** Required action **
A faithful copy of the listing below is needed, with its pictures left out.

** Data section **
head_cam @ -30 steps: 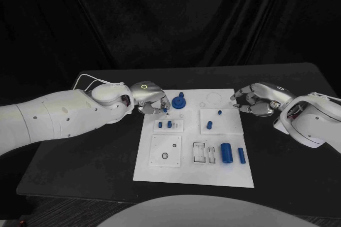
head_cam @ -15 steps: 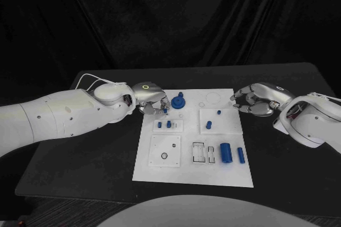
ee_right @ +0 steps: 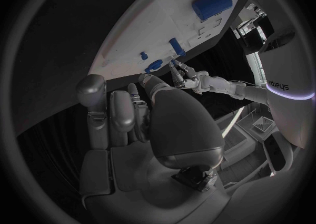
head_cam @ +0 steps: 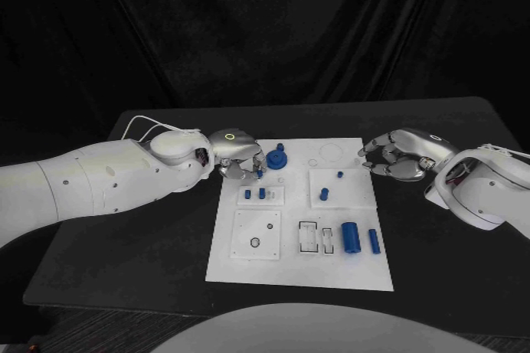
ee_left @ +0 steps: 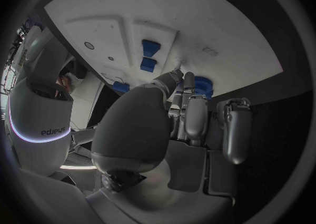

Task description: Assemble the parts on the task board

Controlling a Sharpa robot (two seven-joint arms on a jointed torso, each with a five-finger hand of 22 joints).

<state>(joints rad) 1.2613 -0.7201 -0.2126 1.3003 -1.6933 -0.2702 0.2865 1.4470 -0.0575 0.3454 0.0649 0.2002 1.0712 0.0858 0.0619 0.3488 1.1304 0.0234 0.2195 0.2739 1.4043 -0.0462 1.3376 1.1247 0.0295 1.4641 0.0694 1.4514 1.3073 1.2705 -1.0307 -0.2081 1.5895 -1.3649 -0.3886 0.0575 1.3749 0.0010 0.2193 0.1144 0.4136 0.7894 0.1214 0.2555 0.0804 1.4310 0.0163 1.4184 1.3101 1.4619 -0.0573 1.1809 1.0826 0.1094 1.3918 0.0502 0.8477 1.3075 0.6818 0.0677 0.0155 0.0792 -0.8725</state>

** Output of the exercise **
head_cam @ -30 steps: 
head_cam @ -15 steps: 
ee_right @ +0 steps: 
head_cam @ +0 steps: 
ee_left @ +0 steps: 

Task description: Assemble the parts on the task board

Controlling a Sharpa robot (two seven-joint arms on a jointed torso, each with a five-finger hand of 22 joints).

<state>(joints rad) 1.2613 -0.7201 -0.2126 1.3003 -1.6933 -0.2702 0.2865 1.4470 -0.0575 0.3454 0.0649 0.2002 1.0712 0.0858 0.0619 0.3488 1.1304 0.0234 0.2195 0.2739 1.4043 -0.0462 1.3376 1.1247 0.0295 1.4641 0.0694 1.4514 1.3073 1.2705 -1.0307 -0.2081 1.5895 -1.3649 -0.3886 0.0575 1.3749 0.0010 0.2193 0.1144 0.4136 0.7894 0.1214 0.2555 0.0804 1.4310 0.0163 1.4184 1.3101 1.4619 -0.0573 1.1809 1.0826 0.1094 1.3918 0.0502 0.8477 1.3075 0.6818 0.0677 0.0155 0.0792 -0.8725</state>

The complete output has now been given.